We'll be also scraping Ebay's search which provides product preview datasets. See this example output:

Example Search Dataset
[
  {
    "url": "https://www.ebay.com/itm/394406593931",
    "title": "iPhone 11 Pro Max 256GB Space Gray (Unlocked) CRACKED FRONT BACK CLEAN ESN",
    "price": "$289.94",
    "shipping": "Free shipping",
    "list_date": "Jan-3 20:32",
    "subtitles": [
      "Apple iPhone 11 Pro Max",
      "256 GB",
      "Unlocked"
    ],
    "condition": "Parts Only",
    "photo": "https://i.ebayimg.com/thumbs/images/g/74AAAOSwRahjtQBg/s-l225.webp",
    "rating": "4.5 out of 5 stars.",
    "rating_count": "80 product ratings"
  },
...
]

Ebay's pages contain a lot of data and in our example Ebay web scraper we'll stick to the most important data fields but techniques covered in this guide can be applied to scrape any other part of Ebay.

Setup

In this tutorial, we'll be using Python with two important community libraries:

  • httpx - HTTP client library which will let us communicate with ebay.com's servers and retrieve raw page data. We'll use it with optional HTTP2 support to prevent being blocked.
  • parsel - HTML parsing library which will help us to parse our web scraped raw HTML data using CSS selectors or Xpath.
  • nested_lookup - allows to find any key in deeply nested JSON datasets. We'll be using this to find ebay product variant data.

These packages can be easily installed via the pip install command:

$ pip install httpx[http2] parsel nested_lookup

Note that other popular HTTP clients like requests will get you blocked as eBay checks for HTTP2 capabilities. As for, parsel, another great alternative is the beautifulsoup package.

Scraping Ebay Listings

Let's start with parsing a single Ebay listing page.
For this, we'll be using httpx to retrieve product's HTML page and parsel to parse it using CSS selectors.

To start, we can separate the Ebay listings into two types:

  • listings with multiple variants - like tech devices, clothes, shoes. Things that have multiple options.
  • listings with a single variant - usually simple products that have no options. Like toys or second hand items.

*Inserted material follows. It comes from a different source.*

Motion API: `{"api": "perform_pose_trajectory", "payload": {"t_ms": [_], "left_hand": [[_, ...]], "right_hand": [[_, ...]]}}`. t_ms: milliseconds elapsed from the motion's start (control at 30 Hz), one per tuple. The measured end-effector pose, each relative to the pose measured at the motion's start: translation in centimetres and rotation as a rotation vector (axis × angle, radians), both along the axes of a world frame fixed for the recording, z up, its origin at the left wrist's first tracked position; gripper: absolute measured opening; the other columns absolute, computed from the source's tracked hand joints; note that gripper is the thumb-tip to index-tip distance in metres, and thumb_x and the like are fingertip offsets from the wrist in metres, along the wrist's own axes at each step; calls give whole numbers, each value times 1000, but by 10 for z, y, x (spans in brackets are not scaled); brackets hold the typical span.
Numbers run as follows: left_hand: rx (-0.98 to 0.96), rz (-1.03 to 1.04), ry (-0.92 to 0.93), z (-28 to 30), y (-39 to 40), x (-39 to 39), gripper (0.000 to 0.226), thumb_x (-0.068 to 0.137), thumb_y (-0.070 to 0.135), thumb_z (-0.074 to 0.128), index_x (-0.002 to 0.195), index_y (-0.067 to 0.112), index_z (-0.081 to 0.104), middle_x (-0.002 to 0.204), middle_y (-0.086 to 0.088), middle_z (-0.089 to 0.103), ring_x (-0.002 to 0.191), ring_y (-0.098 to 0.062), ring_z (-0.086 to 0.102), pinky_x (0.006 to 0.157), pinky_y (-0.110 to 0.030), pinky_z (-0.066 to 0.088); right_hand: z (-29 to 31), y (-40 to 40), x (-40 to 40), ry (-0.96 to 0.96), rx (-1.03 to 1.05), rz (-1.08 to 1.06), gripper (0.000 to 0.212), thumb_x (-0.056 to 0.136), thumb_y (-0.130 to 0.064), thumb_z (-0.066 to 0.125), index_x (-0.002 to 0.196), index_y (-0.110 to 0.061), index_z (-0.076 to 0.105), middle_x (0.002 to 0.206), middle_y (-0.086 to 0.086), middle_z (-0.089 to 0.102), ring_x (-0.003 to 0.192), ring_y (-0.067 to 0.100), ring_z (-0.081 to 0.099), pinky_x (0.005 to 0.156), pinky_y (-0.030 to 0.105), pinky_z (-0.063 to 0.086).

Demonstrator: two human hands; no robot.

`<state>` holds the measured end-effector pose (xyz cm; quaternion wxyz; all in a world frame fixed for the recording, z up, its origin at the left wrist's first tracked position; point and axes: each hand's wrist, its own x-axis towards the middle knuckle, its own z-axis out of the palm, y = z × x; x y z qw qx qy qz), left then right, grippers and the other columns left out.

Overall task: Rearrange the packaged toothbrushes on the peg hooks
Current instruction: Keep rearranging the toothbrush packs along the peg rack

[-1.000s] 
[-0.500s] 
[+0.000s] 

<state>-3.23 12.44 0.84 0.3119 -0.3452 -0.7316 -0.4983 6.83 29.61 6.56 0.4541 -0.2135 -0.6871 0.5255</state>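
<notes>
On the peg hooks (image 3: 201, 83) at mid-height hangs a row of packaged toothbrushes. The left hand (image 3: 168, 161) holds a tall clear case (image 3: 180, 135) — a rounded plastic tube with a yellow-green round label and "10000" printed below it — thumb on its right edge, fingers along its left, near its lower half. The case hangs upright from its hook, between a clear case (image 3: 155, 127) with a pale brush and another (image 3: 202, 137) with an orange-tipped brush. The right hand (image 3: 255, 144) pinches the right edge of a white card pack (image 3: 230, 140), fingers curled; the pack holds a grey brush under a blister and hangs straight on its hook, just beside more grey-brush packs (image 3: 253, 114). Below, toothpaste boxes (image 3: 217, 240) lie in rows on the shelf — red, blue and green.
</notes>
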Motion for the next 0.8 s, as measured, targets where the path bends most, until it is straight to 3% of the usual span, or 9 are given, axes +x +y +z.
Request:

Let's begin with single variant listings as they are much more simple. For this example, let's use this product ebay.com/itm/332562282948

markup for fields that'll be scraped from Ebay.com
We'll capture the most important fields: pricing, description and product and seller details

In the image above we marked our fields and to build CSS selectors to select these fields we can use the Browser Developer Tools (F12 key or right click -> inspect option).

Though before we begin parsing let's take a look at how we'll configure our httpx connection to prevent being blocked by Ebay:

import httpx

session = httpx.Client(
    headers={
        "User-Agent": "Mozilla/5.0 (Windows NT 10.0; Win64; x64) AppleWebKit/537.36 (KHTML, like Gecko) Chrome/113.0.0.0 Safari/537.36 Edg/113.0.1774.35",
        "Accept": "text/html,application/xhtml+xml,application/xml;q=0.9,image/avif,image/webp,image/apng,*/*;q=0.8,application/signed-exchange;v=b3;q=0.7",
        "Accept-Language": "en-US,en;q=0.9",
        "Accept-Encoding": "gzip, deflate, br",
    },
    http2=True,
    follow_redirects=True
)

For this we'll be using httpx.Client which gives a session for all scrape request we'll make and we set some important default parameters here. To start, we set our headers with User-Agent string of a real web browser as well as the Accept- family of headers. We also enable HTTP2 protocol support and follow_redirects to automatically manage page redirects. All these configuration details should significantly reduce the probability of ebay blocking our scraper as it appears more like a real user.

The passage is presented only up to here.